State-Based Push-Box Environment#
The StateBasedPushBoxEnv is an object pushing environment with a T-shaped object:
This environment is a preconfigured version of State-Based Global Pushing Environment specifically designed for the box pushing task,
similar to the FetchPush-Environment contained in the Gymnasium-Robotics library
and introduced in Multi-Goal Reinforcement Learning: Challenging Robotics Environments and Request for Research.
However, in this environment, the number of movers used for pushing can be configured, making it possible to control multiple movers.
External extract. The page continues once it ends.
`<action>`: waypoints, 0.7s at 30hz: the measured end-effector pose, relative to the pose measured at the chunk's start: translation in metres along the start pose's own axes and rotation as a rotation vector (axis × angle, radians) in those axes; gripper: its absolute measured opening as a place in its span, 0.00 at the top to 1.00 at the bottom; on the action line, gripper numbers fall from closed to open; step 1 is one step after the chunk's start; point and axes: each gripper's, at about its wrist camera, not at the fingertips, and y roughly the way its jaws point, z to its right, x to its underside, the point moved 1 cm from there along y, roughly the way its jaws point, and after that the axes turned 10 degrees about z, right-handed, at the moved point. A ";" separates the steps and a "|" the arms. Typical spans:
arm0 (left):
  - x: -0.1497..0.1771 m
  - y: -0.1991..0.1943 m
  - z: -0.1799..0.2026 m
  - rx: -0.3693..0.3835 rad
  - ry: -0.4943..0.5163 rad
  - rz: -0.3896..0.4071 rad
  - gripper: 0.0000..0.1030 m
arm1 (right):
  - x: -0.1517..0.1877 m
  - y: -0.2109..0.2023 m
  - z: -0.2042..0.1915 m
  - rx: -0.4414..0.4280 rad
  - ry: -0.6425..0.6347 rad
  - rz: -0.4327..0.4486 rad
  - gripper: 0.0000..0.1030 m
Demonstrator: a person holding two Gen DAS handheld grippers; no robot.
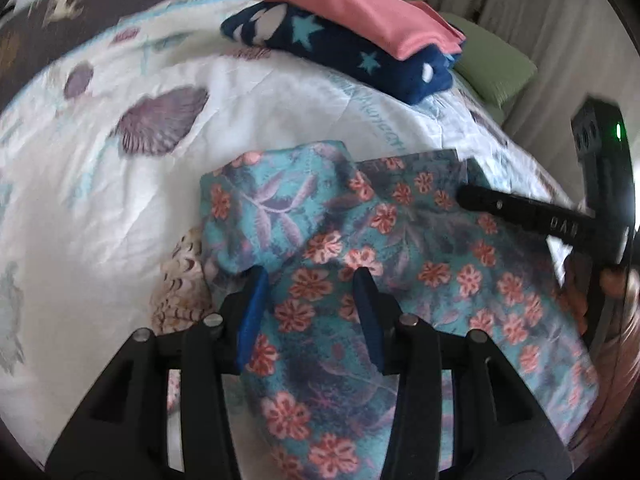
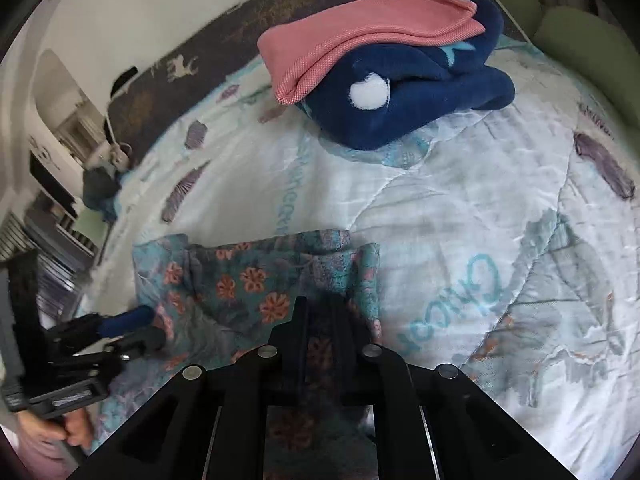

Please refer to the State-Based Global Pushing Environment for additional information about the observation space, action space, immediate rewards,
episode termination/truncation, and environment reset.
Basic Usage#
The following example shows how to train an agent using Stable-Baselines3. To use the example, please install Stable-Baselines3 as described in the documentation.
Note
This is a simplified example that is not guaranteed to converge, as the default parameters are used. However, it is important to note that
the parameter copy_info_dict is set to True. This way, it is not necessary to check for collision again to compute the reward when a
transition is relabeled by HER, since the information is already available in the info-dict.
import numpy as np
import gymnasium as gym
from stable_baselines3 import SAC, HerReplayBuffer
import magbotsim
gym.register_envs(magbotsim)
render_mode = None
mover_params = {'size': np.array([0.113 / 2, 0.113 / 2, 0.012 / 2]), 'mass': 0.628}
collision_params = {'shape': 'box', 'size': np.array([0.113 / 2 + 1e-6, 0.113 / 2 + 1e-6]), 'offset': 0.0, 'offset_wall': 0.0}
env_params = {'mover_params': mover_params, 'collision_params': collision_params, 'render_mode': render_mode}
env = gym.make('StateBasedPushBoxEnv-v0', **env_params)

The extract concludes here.